Director Dana Lustig was the one who asked for the film's title to be changed from The Veil of Maya to Harmony and eventually A Thousand Kisses Deep. "It was originally called The Veil of Maya, but my daughter is called Maya..... so we changed the name to Mia. But people said the title didn’t mean anything, so we changed it to Harmony, because of the music element and the idea of having harmony between yourself and your past and your future, but nobody got that either!

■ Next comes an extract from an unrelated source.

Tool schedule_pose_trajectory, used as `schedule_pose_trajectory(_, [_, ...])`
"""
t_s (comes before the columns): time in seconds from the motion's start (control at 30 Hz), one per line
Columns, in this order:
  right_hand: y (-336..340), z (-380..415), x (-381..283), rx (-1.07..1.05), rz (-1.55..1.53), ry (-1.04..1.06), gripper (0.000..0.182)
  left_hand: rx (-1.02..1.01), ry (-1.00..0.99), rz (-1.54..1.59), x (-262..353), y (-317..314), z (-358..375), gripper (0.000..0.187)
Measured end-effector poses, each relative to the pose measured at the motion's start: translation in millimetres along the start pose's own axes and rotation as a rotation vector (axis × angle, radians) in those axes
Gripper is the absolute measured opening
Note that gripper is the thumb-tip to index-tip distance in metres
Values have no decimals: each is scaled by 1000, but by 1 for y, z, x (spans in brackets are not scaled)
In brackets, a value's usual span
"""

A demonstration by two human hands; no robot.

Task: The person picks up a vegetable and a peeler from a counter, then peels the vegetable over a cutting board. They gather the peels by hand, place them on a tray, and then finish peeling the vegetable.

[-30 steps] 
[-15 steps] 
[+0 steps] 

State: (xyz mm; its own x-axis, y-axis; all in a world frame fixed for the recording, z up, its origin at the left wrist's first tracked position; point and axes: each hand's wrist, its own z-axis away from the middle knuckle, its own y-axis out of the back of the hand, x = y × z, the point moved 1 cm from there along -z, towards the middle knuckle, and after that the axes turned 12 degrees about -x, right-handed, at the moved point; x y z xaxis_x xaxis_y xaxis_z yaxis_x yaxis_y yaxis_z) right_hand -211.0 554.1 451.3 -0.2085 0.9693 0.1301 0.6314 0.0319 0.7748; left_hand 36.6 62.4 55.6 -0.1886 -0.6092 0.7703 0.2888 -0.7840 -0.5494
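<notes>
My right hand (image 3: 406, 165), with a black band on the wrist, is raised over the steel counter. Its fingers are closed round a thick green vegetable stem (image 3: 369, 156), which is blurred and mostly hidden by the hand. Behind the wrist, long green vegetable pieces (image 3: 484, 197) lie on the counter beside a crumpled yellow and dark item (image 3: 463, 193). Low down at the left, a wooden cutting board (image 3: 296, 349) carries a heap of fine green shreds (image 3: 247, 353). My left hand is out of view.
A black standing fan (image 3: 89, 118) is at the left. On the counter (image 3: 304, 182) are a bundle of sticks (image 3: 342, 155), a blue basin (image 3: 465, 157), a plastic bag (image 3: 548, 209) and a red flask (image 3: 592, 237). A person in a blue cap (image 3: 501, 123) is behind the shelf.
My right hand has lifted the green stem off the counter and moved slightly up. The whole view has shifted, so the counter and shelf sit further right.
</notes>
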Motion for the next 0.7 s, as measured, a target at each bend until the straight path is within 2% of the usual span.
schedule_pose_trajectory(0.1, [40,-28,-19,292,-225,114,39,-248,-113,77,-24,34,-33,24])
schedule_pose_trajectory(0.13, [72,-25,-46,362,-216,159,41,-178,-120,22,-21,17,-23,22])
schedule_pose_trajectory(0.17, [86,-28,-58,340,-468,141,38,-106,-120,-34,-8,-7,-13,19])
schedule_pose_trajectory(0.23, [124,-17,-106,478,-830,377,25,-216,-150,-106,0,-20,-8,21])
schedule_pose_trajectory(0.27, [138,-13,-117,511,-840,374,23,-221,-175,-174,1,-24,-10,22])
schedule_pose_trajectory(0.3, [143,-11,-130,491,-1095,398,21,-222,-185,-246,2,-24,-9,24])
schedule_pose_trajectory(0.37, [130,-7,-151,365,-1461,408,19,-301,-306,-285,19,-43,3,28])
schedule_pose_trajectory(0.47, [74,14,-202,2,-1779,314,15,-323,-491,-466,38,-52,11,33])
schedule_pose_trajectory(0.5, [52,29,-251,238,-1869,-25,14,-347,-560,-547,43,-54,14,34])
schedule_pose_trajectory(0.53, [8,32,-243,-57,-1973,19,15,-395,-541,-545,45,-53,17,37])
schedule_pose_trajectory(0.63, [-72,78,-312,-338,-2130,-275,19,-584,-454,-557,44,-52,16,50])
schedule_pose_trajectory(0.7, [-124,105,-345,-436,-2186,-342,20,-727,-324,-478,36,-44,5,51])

So the producers came up with the idea of A Thousand Kisses Deep, and adding the Leonard Cohen poem at the beginning and end".

Actor Dougray Scott took up playing trumpet for the film; Guy Barker taught him.

==Release==
The film premiered at the Raindance Film Festival in the United Kingdom on 29 September 2011. The film was released theatrically in the United Kingdom and Ireland on 15 June 2012, and on DVD in the United Kingdom on 4 February 2013. The film premiered on DVD and digital in the United States on 6 August 2013.